Exercise data:
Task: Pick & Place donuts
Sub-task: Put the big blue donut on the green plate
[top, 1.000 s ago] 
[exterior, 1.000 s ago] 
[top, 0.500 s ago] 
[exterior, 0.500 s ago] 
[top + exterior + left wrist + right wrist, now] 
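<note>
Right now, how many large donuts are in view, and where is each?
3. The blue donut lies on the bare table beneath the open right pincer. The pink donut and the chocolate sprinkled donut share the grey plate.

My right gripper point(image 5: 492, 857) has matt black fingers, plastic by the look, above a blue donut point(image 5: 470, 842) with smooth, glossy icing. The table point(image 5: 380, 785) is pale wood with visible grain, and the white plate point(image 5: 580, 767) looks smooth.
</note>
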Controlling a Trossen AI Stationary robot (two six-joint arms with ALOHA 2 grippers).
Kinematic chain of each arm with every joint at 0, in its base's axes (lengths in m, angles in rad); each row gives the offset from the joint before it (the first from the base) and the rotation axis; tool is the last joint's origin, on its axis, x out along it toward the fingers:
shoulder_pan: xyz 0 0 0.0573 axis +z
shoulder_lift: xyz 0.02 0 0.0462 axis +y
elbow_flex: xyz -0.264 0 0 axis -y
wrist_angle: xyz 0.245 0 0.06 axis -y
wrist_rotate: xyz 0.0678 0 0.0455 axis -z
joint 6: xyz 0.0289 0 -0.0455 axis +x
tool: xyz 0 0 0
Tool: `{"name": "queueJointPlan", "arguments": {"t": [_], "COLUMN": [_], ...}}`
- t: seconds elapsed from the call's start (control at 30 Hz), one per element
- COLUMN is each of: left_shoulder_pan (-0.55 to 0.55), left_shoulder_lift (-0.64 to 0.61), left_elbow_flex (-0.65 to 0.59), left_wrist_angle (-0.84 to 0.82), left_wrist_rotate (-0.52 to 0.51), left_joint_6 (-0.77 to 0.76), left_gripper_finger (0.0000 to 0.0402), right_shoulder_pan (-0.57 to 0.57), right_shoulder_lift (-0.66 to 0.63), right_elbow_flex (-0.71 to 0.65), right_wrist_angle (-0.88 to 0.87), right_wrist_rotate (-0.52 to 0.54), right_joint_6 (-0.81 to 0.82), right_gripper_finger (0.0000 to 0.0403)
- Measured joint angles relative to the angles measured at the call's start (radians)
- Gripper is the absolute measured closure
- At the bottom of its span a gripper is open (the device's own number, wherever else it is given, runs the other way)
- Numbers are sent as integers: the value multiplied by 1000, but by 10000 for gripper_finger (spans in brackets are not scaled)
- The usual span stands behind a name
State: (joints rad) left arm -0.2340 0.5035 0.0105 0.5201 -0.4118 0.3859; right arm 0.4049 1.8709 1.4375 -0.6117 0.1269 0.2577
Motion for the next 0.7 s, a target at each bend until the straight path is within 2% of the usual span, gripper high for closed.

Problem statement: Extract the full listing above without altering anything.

Answer space:
Task: Pick & Place donuts
Sub-task: Put the big blue donut on the green plate
[top, 1.000 s ago] 
[exterior, 1.000 s ago] 
[top, 0.500 s ago] 
[exterior, 0.500 s ago] 
[top + exterior + left wrist + right wrist, now] 
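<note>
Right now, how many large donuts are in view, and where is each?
3. The blue donut lies on the bare table beneath the open right pincer. The pink donut and the chocolate sprinkled donut share the grey plate.

My right gripper point(image 5: 492, 857) has matt black fingers, plastic by the look, above a blue donut point(image 5: 470, 842) with smooth, glossy icing. The table point(image 5: 380, 785) is pale wood with visible grain, and the white plate point(image 5: 580, 767) looks smooth.
</note>
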Controlling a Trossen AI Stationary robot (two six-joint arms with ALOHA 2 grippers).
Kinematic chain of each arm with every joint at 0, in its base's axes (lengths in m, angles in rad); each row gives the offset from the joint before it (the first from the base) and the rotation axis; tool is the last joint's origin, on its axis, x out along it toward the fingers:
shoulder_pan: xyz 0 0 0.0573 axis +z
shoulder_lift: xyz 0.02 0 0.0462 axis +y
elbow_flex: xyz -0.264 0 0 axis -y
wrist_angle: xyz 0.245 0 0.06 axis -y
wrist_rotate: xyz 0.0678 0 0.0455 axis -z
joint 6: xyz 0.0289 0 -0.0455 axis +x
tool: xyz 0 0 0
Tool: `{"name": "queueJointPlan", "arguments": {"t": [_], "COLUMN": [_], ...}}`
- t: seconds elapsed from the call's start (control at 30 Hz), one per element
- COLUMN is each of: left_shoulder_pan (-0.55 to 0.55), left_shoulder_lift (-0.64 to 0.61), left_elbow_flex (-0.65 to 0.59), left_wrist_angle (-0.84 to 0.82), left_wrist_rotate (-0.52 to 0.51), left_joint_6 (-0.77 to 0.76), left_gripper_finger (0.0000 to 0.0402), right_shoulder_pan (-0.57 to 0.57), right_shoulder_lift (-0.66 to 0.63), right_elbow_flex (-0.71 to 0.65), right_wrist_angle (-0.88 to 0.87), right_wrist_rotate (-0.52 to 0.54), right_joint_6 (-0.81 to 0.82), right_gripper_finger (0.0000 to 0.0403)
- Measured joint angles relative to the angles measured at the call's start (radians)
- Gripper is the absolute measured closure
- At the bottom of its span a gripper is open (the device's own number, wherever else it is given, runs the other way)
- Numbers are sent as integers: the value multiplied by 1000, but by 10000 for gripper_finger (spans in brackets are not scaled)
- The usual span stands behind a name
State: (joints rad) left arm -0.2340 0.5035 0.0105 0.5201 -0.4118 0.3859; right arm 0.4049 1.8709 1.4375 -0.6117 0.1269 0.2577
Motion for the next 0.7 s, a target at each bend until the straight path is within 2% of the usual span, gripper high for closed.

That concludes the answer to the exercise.